- [TASK PROMPT]:
In the data below, the answer is the run of lines from the line containing "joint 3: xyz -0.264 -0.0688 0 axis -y" through the line containing "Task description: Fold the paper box", both included; print it exactly and nothing else.

(Records from a data collection)

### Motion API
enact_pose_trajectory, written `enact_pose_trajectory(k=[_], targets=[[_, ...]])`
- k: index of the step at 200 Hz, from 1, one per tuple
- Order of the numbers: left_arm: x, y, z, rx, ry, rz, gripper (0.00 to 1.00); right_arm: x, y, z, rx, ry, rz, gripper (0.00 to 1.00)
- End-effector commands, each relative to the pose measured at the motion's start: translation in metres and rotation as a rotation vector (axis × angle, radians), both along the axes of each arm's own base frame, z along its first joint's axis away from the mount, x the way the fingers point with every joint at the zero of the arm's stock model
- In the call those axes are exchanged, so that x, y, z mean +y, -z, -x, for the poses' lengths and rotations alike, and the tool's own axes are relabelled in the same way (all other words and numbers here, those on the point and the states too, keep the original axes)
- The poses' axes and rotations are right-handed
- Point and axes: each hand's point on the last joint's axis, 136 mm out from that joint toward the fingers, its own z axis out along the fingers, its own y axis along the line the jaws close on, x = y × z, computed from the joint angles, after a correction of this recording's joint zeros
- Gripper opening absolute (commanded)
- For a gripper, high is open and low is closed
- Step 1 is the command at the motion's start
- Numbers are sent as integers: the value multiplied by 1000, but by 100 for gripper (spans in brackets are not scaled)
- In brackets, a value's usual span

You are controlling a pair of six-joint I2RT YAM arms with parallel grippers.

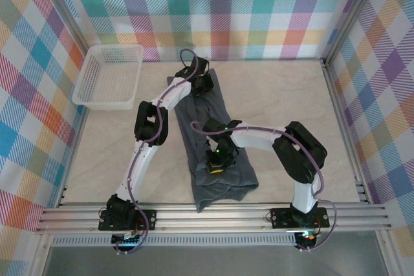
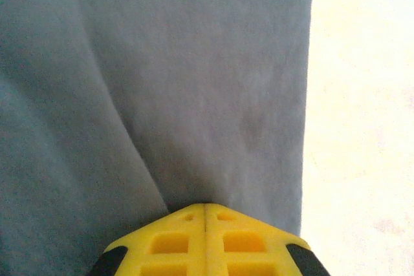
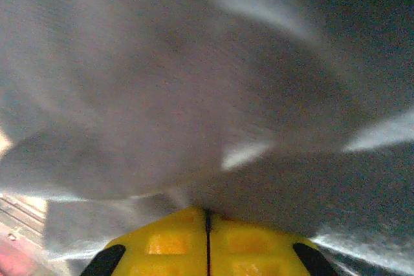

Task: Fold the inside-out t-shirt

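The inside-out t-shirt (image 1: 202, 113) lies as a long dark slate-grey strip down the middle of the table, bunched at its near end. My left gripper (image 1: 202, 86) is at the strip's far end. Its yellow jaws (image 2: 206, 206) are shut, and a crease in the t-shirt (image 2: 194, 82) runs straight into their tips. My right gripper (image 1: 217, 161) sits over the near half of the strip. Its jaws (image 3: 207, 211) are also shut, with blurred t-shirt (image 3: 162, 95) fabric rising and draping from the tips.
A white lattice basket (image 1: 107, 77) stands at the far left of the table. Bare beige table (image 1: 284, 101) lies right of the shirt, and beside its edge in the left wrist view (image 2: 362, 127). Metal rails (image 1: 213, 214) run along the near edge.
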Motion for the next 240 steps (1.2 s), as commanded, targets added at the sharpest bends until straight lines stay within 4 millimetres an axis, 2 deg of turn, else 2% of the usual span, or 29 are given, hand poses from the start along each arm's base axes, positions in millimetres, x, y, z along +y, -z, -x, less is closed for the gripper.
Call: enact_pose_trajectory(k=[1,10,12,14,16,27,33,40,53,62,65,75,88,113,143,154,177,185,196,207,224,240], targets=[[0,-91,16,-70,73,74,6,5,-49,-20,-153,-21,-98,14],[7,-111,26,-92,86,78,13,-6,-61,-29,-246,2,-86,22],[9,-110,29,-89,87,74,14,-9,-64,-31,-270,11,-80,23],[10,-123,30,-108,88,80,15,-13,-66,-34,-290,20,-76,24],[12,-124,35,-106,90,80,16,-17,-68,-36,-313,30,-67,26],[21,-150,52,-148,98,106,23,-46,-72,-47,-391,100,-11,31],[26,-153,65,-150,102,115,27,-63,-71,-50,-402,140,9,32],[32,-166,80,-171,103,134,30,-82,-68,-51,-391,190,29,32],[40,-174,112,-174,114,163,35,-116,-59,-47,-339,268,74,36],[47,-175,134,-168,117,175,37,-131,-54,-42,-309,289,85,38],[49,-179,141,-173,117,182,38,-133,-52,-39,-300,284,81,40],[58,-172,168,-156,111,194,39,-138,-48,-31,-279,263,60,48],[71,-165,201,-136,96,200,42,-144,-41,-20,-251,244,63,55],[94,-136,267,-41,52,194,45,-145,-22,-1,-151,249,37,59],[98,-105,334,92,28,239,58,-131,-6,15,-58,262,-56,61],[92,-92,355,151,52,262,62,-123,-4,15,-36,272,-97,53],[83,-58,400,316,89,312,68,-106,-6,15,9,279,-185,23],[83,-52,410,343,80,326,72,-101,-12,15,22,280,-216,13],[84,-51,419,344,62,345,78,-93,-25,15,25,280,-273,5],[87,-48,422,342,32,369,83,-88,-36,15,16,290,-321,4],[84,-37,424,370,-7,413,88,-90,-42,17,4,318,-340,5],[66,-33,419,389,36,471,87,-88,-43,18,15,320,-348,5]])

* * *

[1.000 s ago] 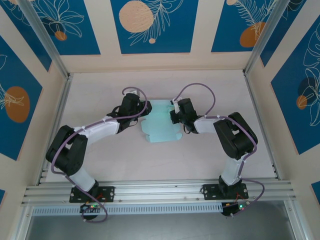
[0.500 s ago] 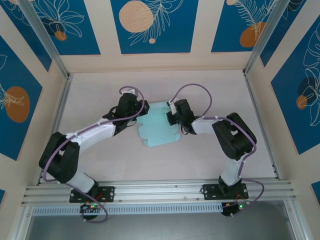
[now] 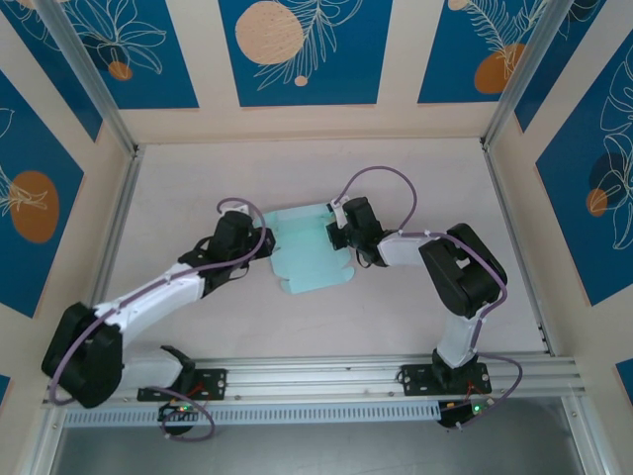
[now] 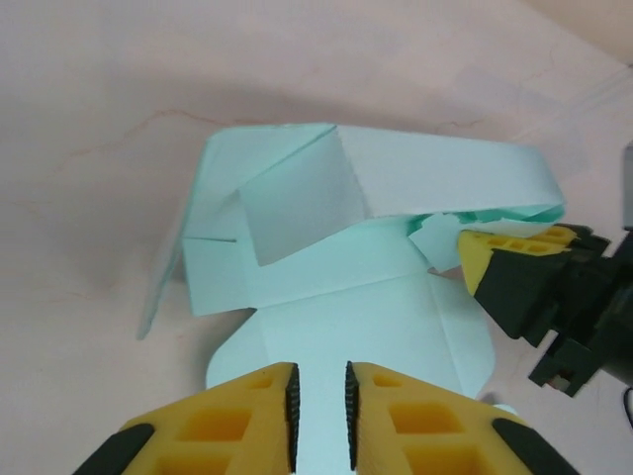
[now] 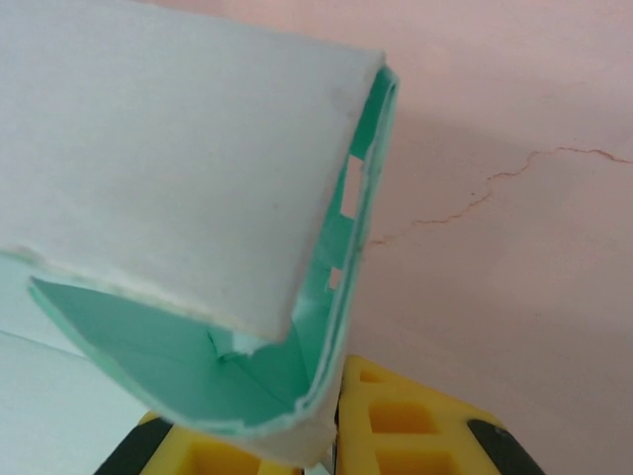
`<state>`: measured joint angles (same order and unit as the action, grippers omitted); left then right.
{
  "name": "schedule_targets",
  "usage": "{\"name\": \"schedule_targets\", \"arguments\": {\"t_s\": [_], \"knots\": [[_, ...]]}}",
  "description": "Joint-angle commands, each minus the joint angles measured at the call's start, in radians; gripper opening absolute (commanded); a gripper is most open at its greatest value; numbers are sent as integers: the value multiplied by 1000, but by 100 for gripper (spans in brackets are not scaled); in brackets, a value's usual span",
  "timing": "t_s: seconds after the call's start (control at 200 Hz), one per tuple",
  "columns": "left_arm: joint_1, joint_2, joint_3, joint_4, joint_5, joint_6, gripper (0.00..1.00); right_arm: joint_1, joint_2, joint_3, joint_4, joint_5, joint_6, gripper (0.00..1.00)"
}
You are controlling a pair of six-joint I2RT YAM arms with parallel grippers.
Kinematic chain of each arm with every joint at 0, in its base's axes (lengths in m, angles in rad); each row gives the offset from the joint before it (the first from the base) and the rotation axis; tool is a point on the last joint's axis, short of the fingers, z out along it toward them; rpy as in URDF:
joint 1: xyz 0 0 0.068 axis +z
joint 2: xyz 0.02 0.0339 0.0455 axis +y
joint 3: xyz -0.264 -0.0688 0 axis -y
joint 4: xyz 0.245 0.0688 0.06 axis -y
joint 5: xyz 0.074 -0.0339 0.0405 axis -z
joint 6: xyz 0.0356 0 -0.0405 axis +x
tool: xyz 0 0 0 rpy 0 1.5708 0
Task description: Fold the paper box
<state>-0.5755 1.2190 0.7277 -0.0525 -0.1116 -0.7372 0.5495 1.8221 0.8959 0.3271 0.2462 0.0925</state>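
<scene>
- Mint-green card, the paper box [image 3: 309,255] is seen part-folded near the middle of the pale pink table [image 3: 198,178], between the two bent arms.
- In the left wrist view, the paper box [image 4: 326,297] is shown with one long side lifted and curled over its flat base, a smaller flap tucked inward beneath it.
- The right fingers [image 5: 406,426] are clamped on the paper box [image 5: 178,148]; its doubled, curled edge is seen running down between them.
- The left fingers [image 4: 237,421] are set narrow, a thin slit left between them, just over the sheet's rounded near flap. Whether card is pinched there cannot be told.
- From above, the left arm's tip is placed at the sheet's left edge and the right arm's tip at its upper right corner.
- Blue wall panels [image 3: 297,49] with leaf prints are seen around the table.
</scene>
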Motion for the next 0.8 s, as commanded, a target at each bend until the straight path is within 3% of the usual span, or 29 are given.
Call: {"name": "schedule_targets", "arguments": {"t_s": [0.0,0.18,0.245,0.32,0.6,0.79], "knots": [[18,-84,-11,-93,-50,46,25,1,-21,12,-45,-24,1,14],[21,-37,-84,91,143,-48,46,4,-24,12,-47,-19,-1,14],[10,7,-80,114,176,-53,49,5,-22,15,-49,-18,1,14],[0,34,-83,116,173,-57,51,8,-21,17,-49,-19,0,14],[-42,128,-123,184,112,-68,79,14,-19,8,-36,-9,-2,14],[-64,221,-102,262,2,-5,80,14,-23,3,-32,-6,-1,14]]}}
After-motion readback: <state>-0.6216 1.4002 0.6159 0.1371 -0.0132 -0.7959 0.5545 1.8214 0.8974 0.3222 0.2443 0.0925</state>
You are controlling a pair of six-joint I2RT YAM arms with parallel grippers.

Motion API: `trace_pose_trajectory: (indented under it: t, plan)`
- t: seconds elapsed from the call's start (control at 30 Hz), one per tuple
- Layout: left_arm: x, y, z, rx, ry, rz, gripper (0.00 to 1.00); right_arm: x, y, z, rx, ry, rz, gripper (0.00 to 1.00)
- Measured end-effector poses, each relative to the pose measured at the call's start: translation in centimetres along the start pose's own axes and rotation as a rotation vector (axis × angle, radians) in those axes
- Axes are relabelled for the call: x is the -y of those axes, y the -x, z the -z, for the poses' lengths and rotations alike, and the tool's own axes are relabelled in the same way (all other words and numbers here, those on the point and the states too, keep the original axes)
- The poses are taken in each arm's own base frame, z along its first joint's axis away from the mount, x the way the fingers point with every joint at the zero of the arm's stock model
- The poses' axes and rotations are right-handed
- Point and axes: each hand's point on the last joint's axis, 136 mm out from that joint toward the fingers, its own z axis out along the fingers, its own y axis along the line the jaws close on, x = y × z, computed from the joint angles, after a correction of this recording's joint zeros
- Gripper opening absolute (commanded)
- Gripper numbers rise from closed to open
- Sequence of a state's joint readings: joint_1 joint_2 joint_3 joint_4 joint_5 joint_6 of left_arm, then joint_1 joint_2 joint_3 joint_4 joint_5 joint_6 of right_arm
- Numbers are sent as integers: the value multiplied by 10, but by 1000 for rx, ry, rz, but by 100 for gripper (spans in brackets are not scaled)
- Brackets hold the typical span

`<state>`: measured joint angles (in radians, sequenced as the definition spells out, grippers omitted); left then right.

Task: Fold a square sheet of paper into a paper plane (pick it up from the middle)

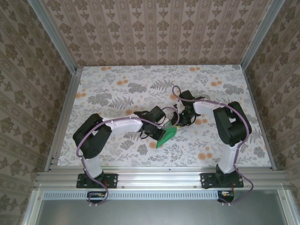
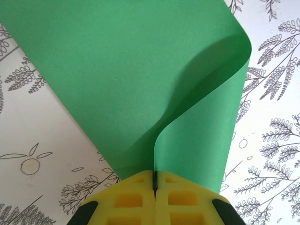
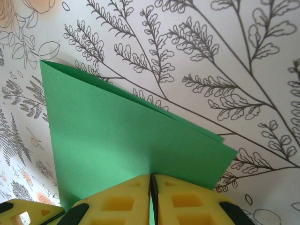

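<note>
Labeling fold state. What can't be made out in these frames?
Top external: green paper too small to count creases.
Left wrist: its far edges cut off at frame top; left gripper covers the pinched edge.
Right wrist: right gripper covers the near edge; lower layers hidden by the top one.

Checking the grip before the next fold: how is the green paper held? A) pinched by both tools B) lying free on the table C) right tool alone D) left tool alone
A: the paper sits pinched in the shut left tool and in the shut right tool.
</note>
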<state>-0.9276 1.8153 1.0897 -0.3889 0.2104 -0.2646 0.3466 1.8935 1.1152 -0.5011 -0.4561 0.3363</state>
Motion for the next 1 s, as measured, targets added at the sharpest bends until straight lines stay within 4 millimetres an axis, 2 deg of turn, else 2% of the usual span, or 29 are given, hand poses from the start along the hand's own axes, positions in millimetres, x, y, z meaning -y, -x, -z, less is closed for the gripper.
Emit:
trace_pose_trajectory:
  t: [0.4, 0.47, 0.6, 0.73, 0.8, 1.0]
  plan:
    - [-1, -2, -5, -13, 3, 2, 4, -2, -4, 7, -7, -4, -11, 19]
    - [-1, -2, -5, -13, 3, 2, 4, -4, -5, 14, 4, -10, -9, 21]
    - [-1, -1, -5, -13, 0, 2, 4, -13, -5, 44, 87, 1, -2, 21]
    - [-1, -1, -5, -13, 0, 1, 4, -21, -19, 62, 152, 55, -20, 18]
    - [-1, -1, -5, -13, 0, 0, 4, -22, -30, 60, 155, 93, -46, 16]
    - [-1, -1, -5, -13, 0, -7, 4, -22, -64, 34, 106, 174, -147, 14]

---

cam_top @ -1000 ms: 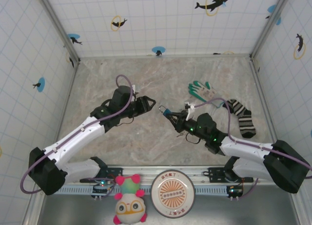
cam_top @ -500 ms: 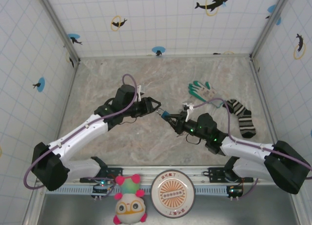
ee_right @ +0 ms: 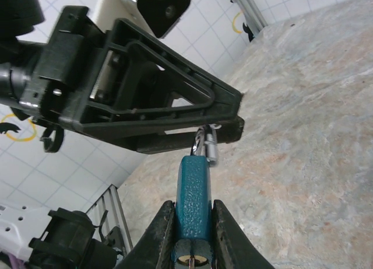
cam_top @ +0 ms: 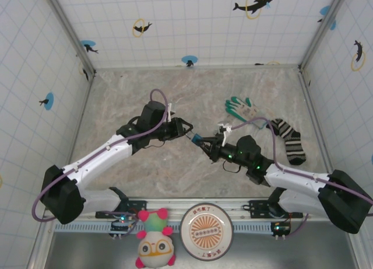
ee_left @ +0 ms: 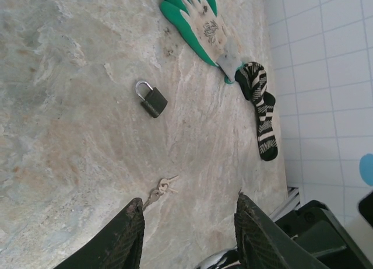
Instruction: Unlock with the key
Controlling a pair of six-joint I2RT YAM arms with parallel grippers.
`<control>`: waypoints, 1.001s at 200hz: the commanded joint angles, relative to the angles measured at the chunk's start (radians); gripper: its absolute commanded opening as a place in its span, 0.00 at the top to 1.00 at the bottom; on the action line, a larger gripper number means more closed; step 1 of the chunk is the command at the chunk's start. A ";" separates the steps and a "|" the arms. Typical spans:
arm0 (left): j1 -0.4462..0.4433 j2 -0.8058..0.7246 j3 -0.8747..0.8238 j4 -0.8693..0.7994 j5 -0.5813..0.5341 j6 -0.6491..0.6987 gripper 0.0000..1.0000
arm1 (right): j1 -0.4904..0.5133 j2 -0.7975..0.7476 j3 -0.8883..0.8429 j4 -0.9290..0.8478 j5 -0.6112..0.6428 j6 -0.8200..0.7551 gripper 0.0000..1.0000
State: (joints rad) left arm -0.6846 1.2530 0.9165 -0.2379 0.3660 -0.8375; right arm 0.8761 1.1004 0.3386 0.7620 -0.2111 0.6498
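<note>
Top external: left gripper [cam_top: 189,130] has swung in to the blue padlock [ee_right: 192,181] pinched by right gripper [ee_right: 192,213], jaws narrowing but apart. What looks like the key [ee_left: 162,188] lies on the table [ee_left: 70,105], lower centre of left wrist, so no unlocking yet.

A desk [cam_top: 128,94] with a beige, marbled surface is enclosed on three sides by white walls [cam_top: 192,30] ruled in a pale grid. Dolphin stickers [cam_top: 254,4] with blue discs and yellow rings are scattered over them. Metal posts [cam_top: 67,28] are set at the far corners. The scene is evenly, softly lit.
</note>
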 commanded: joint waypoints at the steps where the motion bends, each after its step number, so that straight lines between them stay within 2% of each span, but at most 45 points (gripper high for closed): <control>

- [ANSWER]:
joint 3: xyz -0.264 -0.0688 0 axis -y
joint 4: xyz 0.245 0.0688 0.06 axis -y
joint 5: xyz 0.074 -0.0339 0.0405 axis -z
joint 6: xyz 0.0356 0 -0.0405 axis +x
tool: xyz 0 0 0 rpy 0 1.5708 0
Task description: Fold the paper box

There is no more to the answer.